Prof. Peter Hajek, Director of the Tobacco Dependence Research Unit at Queen Mary University of London, said:
“E-cigarettes are good news for smokers and for public health. The findings of this new study tally with provisional results of the latest Opinion and Lifestyle Survey which estimates that in England, there are now some 800,000 people who successfully switched from smoking to vaping and another 640,000 who used to smoke and vape and now stopped both.”
Dr Mike Knapton, Associate Medical Director at the British Heart Foundation, said:
“Nearly one in five adults in the UK smoke, significantly increasing their risk of coronary heart disease. Stopping smoking is the single most important step you can take to improve your heart health, and we know that more and more people are turning to e-cigarettes to quit.

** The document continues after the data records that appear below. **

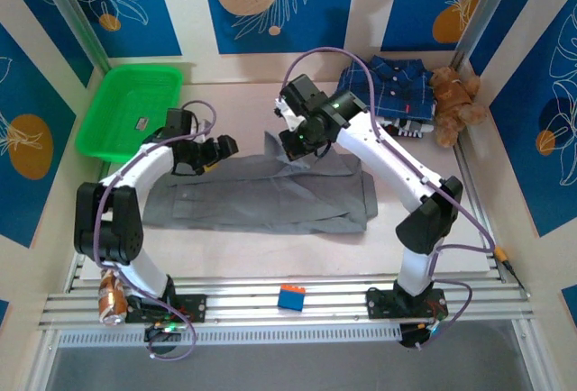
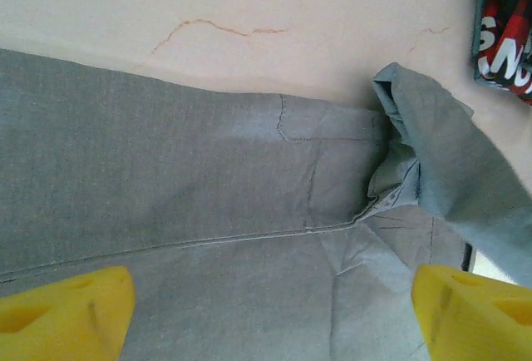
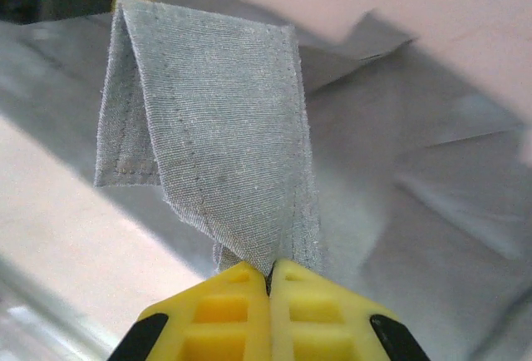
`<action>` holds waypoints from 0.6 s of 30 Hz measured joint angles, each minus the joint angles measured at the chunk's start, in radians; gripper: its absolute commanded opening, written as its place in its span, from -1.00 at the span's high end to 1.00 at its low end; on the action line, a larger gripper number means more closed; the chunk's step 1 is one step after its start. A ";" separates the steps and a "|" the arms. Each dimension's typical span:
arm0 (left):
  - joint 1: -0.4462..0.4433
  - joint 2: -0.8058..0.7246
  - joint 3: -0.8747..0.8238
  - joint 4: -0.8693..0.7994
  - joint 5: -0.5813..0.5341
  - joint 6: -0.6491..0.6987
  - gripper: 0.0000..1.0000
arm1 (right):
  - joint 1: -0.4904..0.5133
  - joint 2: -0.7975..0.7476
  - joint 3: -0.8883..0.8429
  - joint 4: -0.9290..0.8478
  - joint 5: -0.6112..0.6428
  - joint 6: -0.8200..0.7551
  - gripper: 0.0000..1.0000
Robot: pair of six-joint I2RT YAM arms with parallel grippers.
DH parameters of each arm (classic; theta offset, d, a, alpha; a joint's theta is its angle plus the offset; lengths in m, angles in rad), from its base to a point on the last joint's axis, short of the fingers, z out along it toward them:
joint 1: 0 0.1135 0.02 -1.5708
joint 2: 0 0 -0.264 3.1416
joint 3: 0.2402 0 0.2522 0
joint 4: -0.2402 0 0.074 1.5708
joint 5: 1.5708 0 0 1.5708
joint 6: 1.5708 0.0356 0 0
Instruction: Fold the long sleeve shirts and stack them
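setting: pale pink table, walled by cream panels with blue leaf prints (orange discs among the leaves).
green tray: beyond the left end of the grey shirt, against the back-left wall; a small dark item lies inside (too small to name).
left gripper: over the grey shirt's back edge, left of its middle; yellow fingers spread wide with nothing between them, flat cloth below.
grey shirt: task item; laid lengthwise across the table's middle, mostly flat, with one strip raised at its back edge.
blue block: on the near side of the grey shirt, apart from it, on the metal rail.
right gripper: above the grey shirt's back edge; jaws pressed together on a folded, stitched strip of the grey shirt (sleeve end or cuff, cannot tell which), lifted off the table.
plaid shirt: task item; navy with white checks, bunched back-right of the grey shirt, apart from it.
teddy bear: brown; farther back-right of the grey shirt, in the corner.
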 measured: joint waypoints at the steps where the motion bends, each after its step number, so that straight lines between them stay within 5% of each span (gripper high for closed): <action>1: -0.009 0.006 -0.004 0.009 0.003 -0.001 -0.73 | -0.006 -0.005 -0.002 0.004 0.048 -0.035 1.00; 10: -0.130 0.053 -0.051 0.086 0.018 -0.034 -0.72 | -0.085 -0.005 -0.079 0.262 0.381 -0.400 1.00; 18: -0.190 0.111 -0.113 0.133 0.002 -0.063 -0.70 | -0.155 0.143 -0.052 0.608 0.502 -0.717 1.00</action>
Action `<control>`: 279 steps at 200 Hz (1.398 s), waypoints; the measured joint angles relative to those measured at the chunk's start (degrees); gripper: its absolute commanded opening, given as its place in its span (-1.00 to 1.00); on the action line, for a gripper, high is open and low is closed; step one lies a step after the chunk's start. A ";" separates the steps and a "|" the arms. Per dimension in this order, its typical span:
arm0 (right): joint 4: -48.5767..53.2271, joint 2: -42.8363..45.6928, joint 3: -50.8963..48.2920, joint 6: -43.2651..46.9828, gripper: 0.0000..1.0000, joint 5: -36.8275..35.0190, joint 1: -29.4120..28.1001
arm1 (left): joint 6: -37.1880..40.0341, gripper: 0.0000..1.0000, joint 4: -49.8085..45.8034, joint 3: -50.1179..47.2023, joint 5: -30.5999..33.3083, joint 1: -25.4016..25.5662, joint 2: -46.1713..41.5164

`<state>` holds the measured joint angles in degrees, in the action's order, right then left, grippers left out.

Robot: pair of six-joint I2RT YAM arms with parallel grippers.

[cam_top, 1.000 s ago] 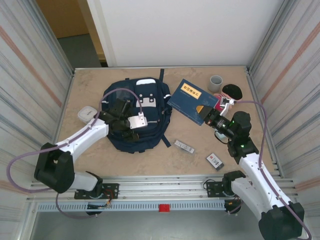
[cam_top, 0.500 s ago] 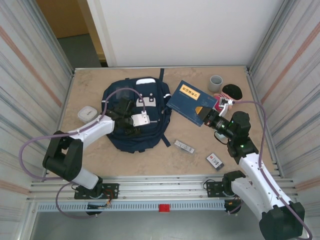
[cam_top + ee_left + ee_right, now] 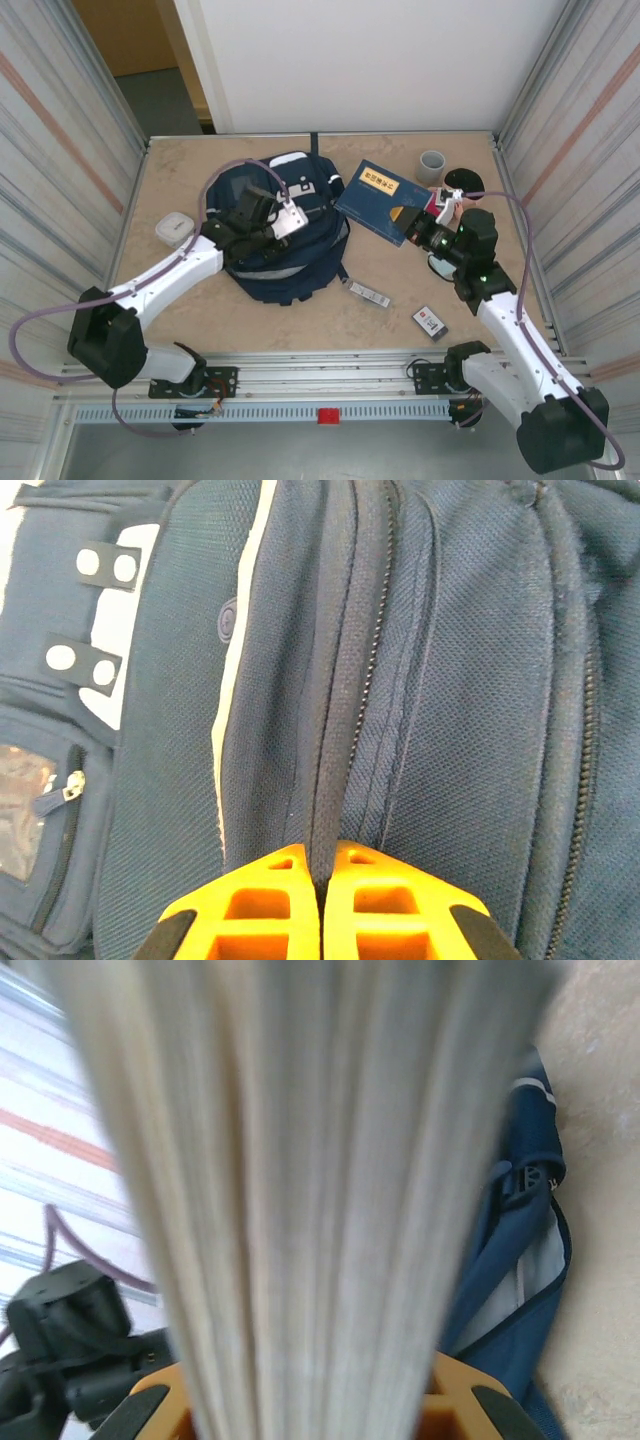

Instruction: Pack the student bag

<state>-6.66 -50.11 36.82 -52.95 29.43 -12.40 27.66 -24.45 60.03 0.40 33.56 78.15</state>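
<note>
The student bag (image 3: 300,262), a large navy backpack with white patches, lies left of the table's middle. My left gripper (image 3: 268,232) is on top of it. In the left wrist view that gripper (image 3: 322,888) is shut on a raised ridge of the bag's fabric (image 3: 470,680) beside a zipper. My right gripper (image 3: 416,232) is shut on the near right corner of a dark blue book (image 3: 378,198), held just right of the bag. In the right wrist view the book's pale page edges (image 3: 310,1160) stand between the orange fingers, with the bag (image 3: 510,1260) behind.
A grey cup (image 3: 431,166) and a black round object (image 3: 463,182) stand at the back right. A white box (image 3: 173,228) lies left of the bag. A small striped item (image 3: 368,293) and a small card box (image 3: 429,321) lie in front. Metal walls close both sides.
My left gripper has closed on the bag's fabric and pulled it up and back, bunching the bag. The right gripper, with the book, has shifted slightly back.
</note>
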 measured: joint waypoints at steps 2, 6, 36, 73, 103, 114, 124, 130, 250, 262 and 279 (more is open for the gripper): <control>0.46 -0.37 0.57 0.04 -1.00 0.07 0.15 | -0.76 -1.00 -0.33 0.61 0.13 0.00 -0.07; 1.77 -1.33 1.92 0.35 -1.00 0.07 0.42 | -2.29 -1.00 -1.03 1.64 0.28 0.00 -0.07; 13.51 -5.79 12.31 3.82 -1.00 -0.66 1.27 | -11.69 -1.00 -5.40 9.51 1.36 -0.07 -0.04; 24.65 -1.70 14.56 4.50 -1.00 -0.55 1.90 | -18.86 -1.00 -10.51 15.93 1.14 -0.07 1.44; 29.97 3.37 10.73 2.23 -1.00 1.40 -1.68 | -21.59 -1.00 -12.81 18.84 0.68 -0.17 2.91; 29.92 5.22 8.22 0.07 -1.00 1.84 -4.92 | -22.36 -1.00 -13.31 19.41 0.09 -0.44 3.30; 29.42 6.27 6.19 -2.08 -1.00 1.62 -8.55 | -22.99 -1.00 -13.55 19.82 -0.42 -0.61 3.65; 28.92 6.47 5.11 -3.34 -1.00 1.16 -11.19 | -23.32 -1.00 -13.79 20.17 -0.74 -0.85 3.93; -9.81 -11.04 -5.16 -24.70 -1.00 -29.35 -33.92 | -29.24 -1.00 -16.13 25.49 -8.98 -2.45 8.26; -12.79 -13.92 -5.14 -26.12 -1.00 -32.26 -34.53 | -29.42 -1.00 -16.20 25.77 -9.46 -2.49 8.44; -16.00 -18.18 -5.11 -27.47 -1.00 -36.06 -35.36 | -29.49 -1.00 -16.28 26.23 -10.05 -2.91 8.44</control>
<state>-22.65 -68.29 31.70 -80.42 -6.63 -47.77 -1.83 -40.73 86.26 -9.65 30.65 86.59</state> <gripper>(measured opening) 0.143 0.055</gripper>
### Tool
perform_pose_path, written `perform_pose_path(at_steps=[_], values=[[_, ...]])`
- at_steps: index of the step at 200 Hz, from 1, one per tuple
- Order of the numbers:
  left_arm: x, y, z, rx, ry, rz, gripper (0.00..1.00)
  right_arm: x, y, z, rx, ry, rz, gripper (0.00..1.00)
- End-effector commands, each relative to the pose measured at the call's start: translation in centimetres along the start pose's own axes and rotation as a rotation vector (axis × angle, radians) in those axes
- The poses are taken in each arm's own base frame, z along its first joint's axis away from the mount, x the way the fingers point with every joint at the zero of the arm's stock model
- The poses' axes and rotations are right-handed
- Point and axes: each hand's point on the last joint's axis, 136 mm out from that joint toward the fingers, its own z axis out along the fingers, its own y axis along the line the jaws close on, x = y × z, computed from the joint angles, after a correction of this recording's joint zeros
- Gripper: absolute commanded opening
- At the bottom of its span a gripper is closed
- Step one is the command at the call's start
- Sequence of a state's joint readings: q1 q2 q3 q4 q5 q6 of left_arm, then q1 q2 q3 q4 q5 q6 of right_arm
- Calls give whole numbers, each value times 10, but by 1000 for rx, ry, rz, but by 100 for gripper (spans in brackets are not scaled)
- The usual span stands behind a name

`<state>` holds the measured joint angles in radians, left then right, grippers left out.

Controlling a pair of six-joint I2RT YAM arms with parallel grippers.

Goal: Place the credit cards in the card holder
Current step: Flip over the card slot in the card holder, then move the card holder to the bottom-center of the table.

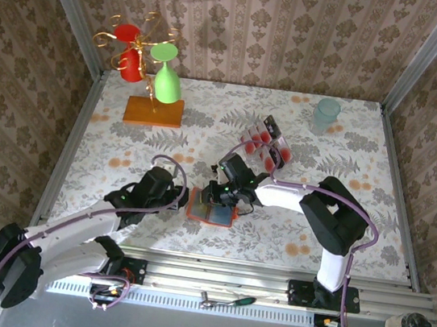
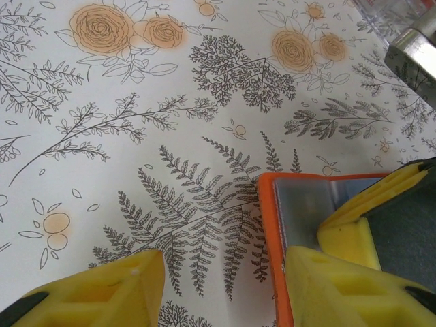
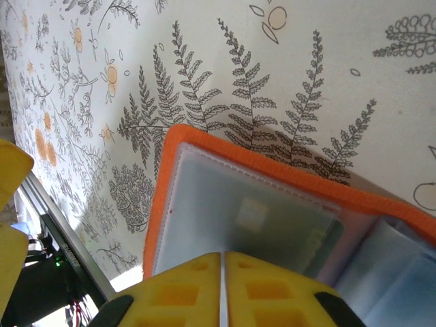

What’s reassuring is this study suggests that rather than undermining people’s efforts, using e-cigarettes improves the likelihood of someone quitting.
“However, we need to assess the potential long-term effects of these devices which is why the BHF is funding research to find out whether or not they are as safe as people think. In the meantime the most effective way to stop smoking is to use the NHS Stop Smoking Service or visit our website for helpful advice.”
‘Association between electronic cigarette use and changes in quit attempts, success of quit attempts, use of smoking cessation pharmacotherapy, and use of stop smoking services in England: time series analysis of population trends’ by Emma Beard et al. published in The BMJ on Tuesday 13 September.
‘Electronic cigarettes for smoking cessation (Review)’ by J Hartmann-Boyce et al published by Wiley in the Cochrane Database of Systematic Reviews on Tuesday 13 September.
Prof. Hajek received researcher funding from and provided consultancy to manufacturers of stop-smoking medications. He has no links with any e-cigarette manufacturers. His research into e-cigarette safety and effects has been funded by NIHR, PHE, UKCTAS and MHRA.